The Fresh Loaf

News & Information for Amateur Bakers and Artisan Bread Enthusiasts

Can someone explain these flours to me?

butterflygrooves's picture

Can someone explain these flours to me?

I just got a new baking book and it has terms that I'm not familiar with, can somebody please clarify these for me?

Strong flour/Strong plain flour/Strong white flour

Wholemeal flour

Soft flour

Granary/Malthouse flour

Some of the recipes also call for fresh yeast but after reading the thread on fresh yeast below I think I prefer to stick with dried yeast, what would be the conversion from fresh to dry?

arlo's picture

Strong flour/Strong plain flour/Strong white flour - A white bread flour with a high protein content, like King Arthur Short Patent or Sir Lancelot. This type of flour helps give a good strong rise to breads, especially those with grains.

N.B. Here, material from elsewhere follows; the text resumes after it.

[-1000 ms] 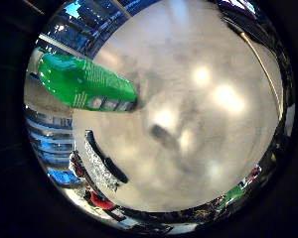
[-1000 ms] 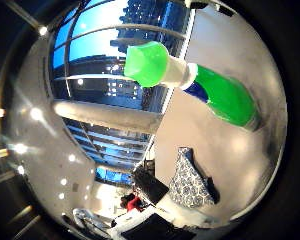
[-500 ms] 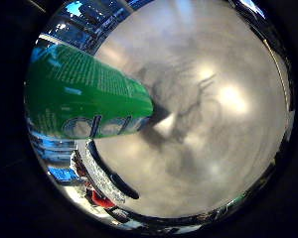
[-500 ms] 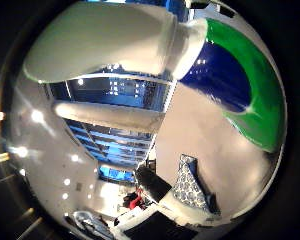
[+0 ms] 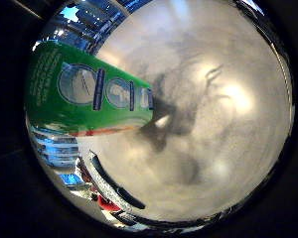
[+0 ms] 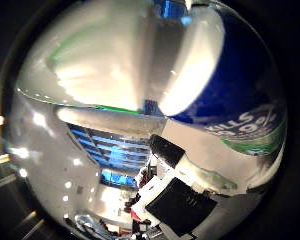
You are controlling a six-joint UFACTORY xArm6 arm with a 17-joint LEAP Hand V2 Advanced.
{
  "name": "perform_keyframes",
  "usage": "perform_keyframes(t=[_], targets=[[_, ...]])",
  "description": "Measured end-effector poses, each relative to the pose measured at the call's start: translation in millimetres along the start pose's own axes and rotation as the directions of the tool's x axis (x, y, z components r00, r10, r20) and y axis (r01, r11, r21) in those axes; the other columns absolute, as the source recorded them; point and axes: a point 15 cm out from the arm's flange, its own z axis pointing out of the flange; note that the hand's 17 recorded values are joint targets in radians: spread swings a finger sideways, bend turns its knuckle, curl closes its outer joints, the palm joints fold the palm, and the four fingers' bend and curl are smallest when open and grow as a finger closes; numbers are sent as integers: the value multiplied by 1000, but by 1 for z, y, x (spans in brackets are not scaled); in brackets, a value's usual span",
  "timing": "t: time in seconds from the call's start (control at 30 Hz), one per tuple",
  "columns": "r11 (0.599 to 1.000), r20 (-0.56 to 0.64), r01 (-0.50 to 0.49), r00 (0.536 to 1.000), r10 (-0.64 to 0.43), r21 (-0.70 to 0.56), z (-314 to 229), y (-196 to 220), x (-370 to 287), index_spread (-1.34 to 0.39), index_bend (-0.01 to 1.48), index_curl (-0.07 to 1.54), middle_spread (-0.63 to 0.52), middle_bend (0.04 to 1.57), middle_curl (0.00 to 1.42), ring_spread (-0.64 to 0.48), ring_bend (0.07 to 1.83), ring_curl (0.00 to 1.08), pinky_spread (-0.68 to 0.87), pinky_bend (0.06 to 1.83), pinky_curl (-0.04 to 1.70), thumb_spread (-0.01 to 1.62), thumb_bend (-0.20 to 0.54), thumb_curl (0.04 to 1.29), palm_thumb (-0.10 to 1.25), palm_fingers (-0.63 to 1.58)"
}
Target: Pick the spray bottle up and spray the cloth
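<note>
The spray bottle stands on the grey table (image 5: 223,149), very close to my palm. In the right little finger side palm view its green body (image 5: 84,91) with round label marks fills one side. In the right thumb side palm view its white spray head (image 6: 100,55) and blue label band (image 6: 225,95) fill much of the picture. A black and white part of my hand (image 6: 180,198) shows beside the bottle. The patterned cloth (image 5: 107,181) lies flat on the table, a short way from the bottle's base.
Tall windows with blue frames (image 6: 110,150) stand beyond the table's edge. A small red thing (image 5: 102,203) lies past the cloth near the table's edge. A shadow of my hand (image 5: 194,104) falls on the table beside the bottle.
The bottle has grown from small to filling much of both views: my palm has come up close to it. A part of my hand now shows in the thumb side view and hides the cloth there.
</note>
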Motion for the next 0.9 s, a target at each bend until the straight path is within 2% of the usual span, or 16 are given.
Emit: perform_keyframes(t=[0.23,0.27,0.4,0.47,0.6,0.73,0.8,0.9], targets=[[1000,31,7,1000,-6,-21,5,2,-7,-270,202,315,-40,490,420,-78,761,333,115,522,245,969,-24,307,576,732],[1000,33,9,999,-8,-21,5,1,-9,-297,212,321,-65,519,429,-101,814,339,59,555,237,967,-21,309,585,884],[999,60,12,998,-10,-39,7,2,-14,-366,265,384,-117,599,475,-147,896,386,-137,696,260,963,-22,314,621,1120],[999,80,19,997,-15,-50,9,3,-19,-390,356,436,-138,673,506,-160,944,408,-253,736,268,960,-19,316,644,1244],[998,96,21,995,-16,-55,10,-1,-19,-391,532,540,-136,845,558,-162,1040,442,-423,860,304,958,-18,331,720,1302],[997,118,13,993,-4,-71,9,3,-17,-347,721,619,-125,931,568,-156,1095,458,-443,968,359,949,-14,353,795,1349],[997,131,12,991,-1,-80,8,5,-17,-330,767,634,-116,955,569,-155,1112,462,-438,986,373,946,-16,359,813,1350],[996,157,31,987,-17,-86,8,-1,-25,-289,889,666,-104,1033,587,-155,1181,485,-364,1089,430,934,-3,399,898,1405]])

Wholemeal flour - A flour that contains the germ and bran of the kernel. Such as whole wheat flour, whole spelt flour. Provides more nutrients but a different taste that white.

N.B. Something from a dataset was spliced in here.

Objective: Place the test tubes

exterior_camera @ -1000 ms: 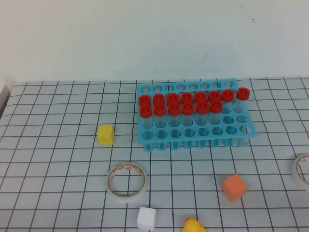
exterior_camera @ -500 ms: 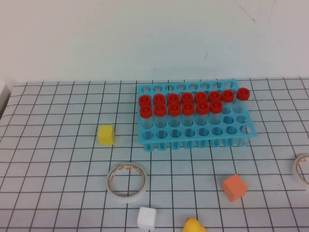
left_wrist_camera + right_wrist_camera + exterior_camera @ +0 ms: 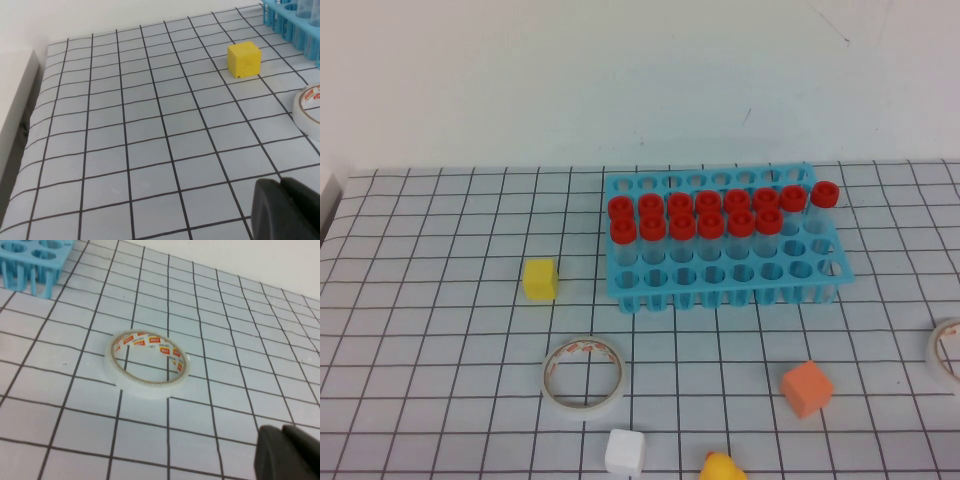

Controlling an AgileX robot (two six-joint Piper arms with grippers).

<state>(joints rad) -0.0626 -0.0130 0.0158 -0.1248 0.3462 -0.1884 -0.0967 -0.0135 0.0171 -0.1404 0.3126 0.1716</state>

Soft flour - I imagine they are referring to pastry flour when they mean soft flour. This is a flour made from wheat that has lower protein content, typically not used for bread baking but making pastries.

Granary/Malthouse flour - Unsure of this, sorry.


Yeast Conversions:


Fresh to Active Dry Yeast - Multiply weight of fresh yeast by .4

Fresh to Instant Dry Yeast - Multiply weight of fresh yeast by .33

copyu's picture

You can get the details from 'Hovis' and/or 'Dove Farms' websites

These flours are 'mixtures', not actual flour 'types'...they both contain flakes of malted wheat, instead of (the more familiar?) malted barley, used in beer and whisky making. I think 'malthouse' has a dash of rye flour added, as well, but they're similar products.

These are very 'British' products. I've never seen them for sale elsewhere; I've only read about them on manufacturers' websites and blogs






POLLARD's picture

Malted Wheat and Malted Grains flour are available in the UK, most millers blend one of these flours and sell it under a brand name such as Granary, Harvester, Malthouse etc., they are made using a strong white base flour and add the malted flakes. Commercially, the malted flakes are available to the baker on there own which are then added to white bread flour in the bakery which works out more economical.




butterflygrooves's picture

the book is, hence the terms.  I will look into the malt flakes, thanks!

lumos's picture

they are made using a strong white base flour

I think granary/malthouse four is WW based, not white flour based.

Here's a simple explanation on the flour by UK Flour Advisory Bureau.

granary flour

How it's blend varies from a miller to a miller, but generally it has a lovely deep flavour and usually slightly lighter than pure WW flour. I often use it to add some depth in flavour to white  flour based breads in stead of WW as well as using it on its own.